AlexeySoshin / smali2java

Recreate Java code from Smali
497 stars 85 forks source link

Enhancement - use antlr to build out parser from grammar / lexar file #11

Open 8secz-johndpope opened 5 years ago

8secz-johndpope commented 5 years ago

to stabilise parser -

I suggest rebuilding some of the code to leverage the antlr grammar / g4 files here https://github.com/psygate/smali-antlr4-grammar

If you download this wget https://www.antlr.org/download/antlr-4.7.2-complete.jar

you can then run

java -cp antlr-4.7.2-complete.jar org.antlr.v4.Tool -Dlanguage=Go -visitor -o gen SmaliLexer.g4
java -cp antlr-4.7.2-complete.jar org.antlr.v4.Tool -Dlanguage=Go -visitor -o gen SmaliParser.g4

this will spit out the following files / code Screen Shot 2019-06-12 at 11 27 49 pm

https://gist.github.com/8secz-johndpope/30868ccd59f211f0000b90e6176dead7

you should then be able to walk through the smali file / maybe reducing the out of bounds crashes people (including myself) have been experiencing.

For illustration - I successfully used the grammar files to build out parsers / lexers for hundreds of languages with swift https://github.com/johndpope/ANTLR-Swift-Target https://github.com/johndpope/Antlr-Swift-runtime

I forget the entry point into class / it changes for each grammar

Here is the code for swift to read a java file you can find in the above repo.


  let textFileName = "Test.java"

            if let textFilePath = Bundle.main.path(forResource: textFileName, ofType: nil) {
                let lexer =  Java8Lexer(ANTLRFileStream(textFilePath))
                print("lexer:",lexer)
                let tokens =  CommonTokenStream(lexer)
                let parser = try Java8Parser(tokens)
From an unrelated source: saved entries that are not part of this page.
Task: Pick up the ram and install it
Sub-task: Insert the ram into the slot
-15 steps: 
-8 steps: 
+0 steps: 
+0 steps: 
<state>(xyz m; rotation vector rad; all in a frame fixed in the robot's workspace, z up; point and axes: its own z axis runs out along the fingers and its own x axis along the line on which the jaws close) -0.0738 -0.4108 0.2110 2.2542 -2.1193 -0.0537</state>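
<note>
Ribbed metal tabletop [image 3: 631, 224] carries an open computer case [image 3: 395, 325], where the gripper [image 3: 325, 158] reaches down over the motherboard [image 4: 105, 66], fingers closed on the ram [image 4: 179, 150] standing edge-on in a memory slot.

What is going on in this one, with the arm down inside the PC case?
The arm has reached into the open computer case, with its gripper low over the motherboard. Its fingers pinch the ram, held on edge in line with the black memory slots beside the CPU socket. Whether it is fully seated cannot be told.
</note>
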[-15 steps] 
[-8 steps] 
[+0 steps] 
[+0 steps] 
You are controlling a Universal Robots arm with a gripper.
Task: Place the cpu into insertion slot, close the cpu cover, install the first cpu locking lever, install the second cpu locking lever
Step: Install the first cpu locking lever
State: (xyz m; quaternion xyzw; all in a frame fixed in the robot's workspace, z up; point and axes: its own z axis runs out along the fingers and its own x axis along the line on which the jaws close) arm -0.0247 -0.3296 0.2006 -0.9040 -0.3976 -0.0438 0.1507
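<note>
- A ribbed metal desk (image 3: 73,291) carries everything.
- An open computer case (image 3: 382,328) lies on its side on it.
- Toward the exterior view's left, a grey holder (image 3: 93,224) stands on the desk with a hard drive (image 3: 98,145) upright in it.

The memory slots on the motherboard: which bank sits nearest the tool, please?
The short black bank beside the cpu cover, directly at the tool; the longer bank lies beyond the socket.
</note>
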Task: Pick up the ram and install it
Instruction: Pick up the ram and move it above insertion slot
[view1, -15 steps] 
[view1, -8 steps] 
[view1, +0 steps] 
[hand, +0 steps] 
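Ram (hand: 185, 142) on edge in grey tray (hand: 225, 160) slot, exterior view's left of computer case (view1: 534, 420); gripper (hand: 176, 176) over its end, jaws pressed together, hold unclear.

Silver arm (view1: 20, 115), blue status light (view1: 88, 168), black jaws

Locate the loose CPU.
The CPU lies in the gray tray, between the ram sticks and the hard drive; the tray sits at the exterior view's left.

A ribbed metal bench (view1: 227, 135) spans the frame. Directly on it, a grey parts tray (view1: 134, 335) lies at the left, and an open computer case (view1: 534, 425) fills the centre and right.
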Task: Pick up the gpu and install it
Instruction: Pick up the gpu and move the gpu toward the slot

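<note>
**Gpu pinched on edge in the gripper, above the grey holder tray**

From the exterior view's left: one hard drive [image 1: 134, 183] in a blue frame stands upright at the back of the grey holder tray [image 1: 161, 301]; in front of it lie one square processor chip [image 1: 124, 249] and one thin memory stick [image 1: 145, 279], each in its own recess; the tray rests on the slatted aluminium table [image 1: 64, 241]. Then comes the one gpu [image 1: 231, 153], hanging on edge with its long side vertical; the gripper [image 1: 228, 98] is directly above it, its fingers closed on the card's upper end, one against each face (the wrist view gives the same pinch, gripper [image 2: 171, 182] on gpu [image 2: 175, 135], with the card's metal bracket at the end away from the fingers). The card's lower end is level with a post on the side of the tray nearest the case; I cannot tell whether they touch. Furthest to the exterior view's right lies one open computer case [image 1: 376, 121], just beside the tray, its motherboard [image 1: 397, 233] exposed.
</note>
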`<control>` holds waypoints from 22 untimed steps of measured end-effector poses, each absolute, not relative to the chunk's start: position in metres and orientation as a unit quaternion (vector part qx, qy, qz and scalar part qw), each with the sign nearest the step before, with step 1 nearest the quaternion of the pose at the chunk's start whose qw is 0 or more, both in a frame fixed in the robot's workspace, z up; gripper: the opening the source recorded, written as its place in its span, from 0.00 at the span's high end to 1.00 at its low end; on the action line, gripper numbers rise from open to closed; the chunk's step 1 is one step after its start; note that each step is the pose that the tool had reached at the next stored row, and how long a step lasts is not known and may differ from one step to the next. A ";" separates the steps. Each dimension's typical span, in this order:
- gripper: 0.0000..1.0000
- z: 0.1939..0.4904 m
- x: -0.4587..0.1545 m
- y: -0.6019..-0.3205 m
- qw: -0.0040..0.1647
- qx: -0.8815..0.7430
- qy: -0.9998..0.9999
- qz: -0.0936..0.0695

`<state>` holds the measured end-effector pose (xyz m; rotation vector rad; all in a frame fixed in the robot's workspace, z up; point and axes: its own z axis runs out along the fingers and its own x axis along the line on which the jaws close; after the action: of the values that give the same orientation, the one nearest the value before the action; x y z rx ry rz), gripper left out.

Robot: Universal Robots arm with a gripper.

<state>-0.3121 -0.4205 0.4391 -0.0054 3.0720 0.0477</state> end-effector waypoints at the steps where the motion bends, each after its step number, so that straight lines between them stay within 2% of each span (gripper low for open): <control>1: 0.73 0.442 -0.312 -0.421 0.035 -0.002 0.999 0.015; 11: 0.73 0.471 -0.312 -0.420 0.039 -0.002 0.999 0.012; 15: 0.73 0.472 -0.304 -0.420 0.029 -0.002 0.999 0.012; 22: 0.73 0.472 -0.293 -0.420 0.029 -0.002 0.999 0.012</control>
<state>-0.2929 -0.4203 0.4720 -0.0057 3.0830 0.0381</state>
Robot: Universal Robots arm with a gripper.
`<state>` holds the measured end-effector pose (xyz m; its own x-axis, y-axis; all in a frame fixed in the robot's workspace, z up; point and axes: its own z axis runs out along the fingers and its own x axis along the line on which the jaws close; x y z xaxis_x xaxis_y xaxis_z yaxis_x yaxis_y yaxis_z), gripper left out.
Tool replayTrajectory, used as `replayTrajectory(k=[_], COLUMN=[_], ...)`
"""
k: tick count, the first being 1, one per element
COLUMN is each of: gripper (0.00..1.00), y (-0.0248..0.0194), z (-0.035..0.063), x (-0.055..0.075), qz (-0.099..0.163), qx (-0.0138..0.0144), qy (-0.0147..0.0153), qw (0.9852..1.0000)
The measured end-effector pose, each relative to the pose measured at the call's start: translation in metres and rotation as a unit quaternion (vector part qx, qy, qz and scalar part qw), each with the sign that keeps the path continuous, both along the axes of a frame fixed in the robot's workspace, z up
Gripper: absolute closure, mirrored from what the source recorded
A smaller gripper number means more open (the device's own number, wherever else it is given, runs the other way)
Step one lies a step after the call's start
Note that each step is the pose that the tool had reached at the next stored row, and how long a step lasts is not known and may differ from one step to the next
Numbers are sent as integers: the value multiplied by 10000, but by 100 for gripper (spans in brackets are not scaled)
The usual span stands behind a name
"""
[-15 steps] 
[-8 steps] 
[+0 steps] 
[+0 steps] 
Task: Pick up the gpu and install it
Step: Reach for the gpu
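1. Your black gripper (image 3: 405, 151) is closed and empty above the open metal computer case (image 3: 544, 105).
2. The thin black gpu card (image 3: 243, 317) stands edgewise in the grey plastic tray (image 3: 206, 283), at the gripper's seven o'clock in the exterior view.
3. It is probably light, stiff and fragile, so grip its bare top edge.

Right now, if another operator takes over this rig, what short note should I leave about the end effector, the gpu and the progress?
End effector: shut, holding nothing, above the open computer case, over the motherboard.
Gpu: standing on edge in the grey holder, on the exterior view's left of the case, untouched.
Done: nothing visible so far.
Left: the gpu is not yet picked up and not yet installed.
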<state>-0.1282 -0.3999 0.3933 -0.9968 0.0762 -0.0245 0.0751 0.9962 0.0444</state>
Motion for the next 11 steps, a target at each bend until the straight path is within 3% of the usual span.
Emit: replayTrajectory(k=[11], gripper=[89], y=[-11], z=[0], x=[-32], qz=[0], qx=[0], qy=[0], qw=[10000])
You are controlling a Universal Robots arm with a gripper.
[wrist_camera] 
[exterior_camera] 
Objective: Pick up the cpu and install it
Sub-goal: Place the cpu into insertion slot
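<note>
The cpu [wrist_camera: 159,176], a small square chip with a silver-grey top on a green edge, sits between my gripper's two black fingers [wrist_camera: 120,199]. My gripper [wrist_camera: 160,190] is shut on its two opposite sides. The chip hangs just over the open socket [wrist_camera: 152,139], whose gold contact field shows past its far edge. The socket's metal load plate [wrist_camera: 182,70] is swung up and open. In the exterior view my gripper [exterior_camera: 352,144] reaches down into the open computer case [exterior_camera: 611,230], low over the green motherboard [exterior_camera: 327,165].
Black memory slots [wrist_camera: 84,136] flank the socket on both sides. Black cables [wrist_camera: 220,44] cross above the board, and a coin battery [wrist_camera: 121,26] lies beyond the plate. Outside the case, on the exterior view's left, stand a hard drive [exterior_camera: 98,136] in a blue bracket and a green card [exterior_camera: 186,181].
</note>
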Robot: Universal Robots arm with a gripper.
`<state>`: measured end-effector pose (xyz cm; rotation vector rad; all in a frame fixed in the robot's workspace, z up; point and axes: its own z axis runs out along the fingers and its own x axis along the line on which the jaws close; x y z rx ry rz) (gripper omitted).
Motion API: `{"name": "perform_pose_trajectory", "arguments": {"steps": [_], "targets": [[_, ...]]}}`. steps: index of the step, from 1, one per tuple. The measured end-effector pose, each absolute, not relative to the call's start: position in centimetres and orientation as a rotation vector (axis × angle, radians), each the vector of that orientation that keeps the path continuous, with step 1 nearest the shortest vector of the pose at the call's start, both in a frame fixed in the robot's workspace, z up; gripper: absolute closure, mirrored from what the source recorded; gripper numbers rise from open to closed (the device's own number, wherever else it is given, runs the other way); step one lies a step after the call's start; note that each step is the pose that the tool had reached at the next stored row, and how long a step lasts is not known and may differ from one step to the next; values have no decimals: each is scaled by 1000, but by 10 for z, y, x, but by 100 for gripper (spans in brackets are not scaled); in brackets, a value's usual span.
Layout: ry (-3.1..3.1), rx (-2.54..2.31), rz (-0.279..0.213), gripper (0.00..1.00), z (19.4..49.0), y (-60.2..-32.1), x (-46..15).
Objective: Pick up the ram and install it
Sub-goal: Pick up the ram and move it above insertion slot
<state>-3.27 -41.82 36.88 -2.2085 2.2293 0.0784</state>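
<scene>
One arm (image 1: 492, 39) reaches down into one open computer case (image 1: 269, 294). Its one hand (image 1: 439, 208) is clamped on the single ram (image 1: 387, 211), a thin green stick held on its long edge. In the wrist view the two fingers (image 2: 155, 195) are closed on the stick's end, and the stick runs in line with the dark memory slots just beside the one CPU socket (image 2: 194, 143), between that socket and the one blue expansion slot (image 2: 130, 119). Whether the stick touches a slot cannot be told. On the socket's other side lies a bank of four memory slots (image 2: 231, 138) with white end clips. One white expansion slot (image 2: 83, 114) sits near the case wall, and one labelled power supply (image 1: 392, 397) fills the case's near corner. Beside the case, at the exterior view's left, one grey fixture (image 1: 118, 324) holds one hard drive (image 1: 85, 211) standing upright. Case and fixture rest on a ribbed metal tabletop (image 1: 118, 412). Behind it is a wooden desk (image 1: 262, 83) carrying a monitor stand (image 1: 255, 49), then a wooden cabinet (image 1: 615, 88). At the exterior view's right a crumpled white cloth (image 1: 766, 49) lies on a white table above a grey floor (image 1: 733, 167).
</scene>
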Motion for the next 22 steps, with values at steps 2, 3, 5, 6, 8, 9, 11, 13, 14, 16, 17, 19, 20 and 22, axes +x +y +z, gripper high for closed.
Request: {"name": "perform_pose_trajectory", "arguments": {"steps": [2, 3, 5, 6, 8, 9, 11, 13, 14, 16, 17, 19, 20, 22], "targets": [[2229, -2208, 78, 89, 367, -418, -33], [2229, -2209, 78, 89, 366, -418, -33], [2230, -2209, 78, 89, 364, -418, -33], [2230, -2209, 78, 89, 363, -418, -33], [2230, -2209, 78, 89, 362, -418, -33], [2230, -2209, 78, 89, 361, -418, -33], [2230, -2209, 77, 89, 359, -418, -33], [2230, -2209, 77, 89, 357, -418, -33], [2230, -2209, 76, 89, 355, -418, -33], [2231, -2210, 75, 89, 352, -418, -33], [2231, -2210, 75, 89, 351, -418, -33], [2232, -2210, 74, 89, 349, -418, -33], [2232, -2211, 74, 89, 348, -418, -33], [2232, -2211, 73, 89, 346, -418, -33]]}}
                let tree = try parser.compilationUnit()
                print("tree:",tree)

                let walker = ParseTreeWalker()
                let java8walker = Java8Walker()
                try walker.walk(java8walker,tree)

            } else {
                print("error occur: can not open \(textFileName)")
            }

The psuedo code would be


  let textFilePath = "/path/Test.smali"

                let lexer =  NewSmaliLexer(ANTLRFileStream(textFilePath)) //this NewSmaliLexer exists 
                print("lexer:",lexer)
                let tokens =  CommonTokenStream(lexer) /// ?? there should be a method to do this
                let parser = try NewSmaliParser(tokens)

                let tree = try parser.compilationUnit() // maybe ToStringTree?
                print("tree:",tree)

                let walker = ParseTreeWalker() // Here as the lexer / parser reads - you can hook in to translate stuff. 
                let java8walker = Java8Walker()
                try walker.walk(java8walker,tree)

there are other people who have created translation using antlr to do this https://github.com/8secz-johndpope/ObjcGrammar you may need some help - when I have more time I will circle back.

AlexeySoshin commented 5 years ago

You're right, that approach would be much better, as currently I support only a very limited amount of instructions. Will look into it.

8secz-johndpope commented 5 years ago

vscode has smali syntax highlighting https://github.com/ViRb3/vscode-smali/tree/master/smali could this help?

if you surface any work in a new feature branch - I'm happy to take a look

AlexeySoshin commented 5 years ago

@8secz-johndpope Thanks for getting back with this issue :) Took a look at it, but it's actually more confusing, since it's based on regexes. Planning to make another branch for antlr this week, per your suggestions.